## Task brief
Your answer should be the data below, reproduced with nothing changed.

## Dataset extract
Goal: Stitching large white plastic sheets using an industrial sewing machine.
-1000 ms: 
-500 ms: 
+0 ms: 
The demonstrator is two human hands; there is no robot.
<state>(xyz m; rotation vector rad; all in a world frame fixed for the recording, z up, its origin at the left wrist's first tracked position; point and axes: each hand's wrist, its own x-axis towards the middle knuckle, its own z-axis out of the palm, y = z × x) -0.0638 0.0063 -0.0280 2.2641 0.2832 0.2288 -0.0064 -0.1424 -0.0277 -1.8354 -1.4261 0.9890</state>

## Response below
Goal: Stitching large white plastic sheets using an industrial sewing machine.
-1000 ms: 
-500 ms: 
+0 ms: 
The demonstrator is two human hands; there is no robot.
<state>(xyz m; rotation vector rad; all in a world frame fixed for the recording, z up, its origin at the left wrist's first tracked position; point and axes: each hand's wrist, its own x-axis towards the middle knuckle, its own z-axis out of the palm, y = z × x) -0.0638 0.0063 -0.0280 2.2641 0.2832 0.2288 -0.0064 -0.1424 -0.0277 -1.8354 -1.4261 0.9890</state>

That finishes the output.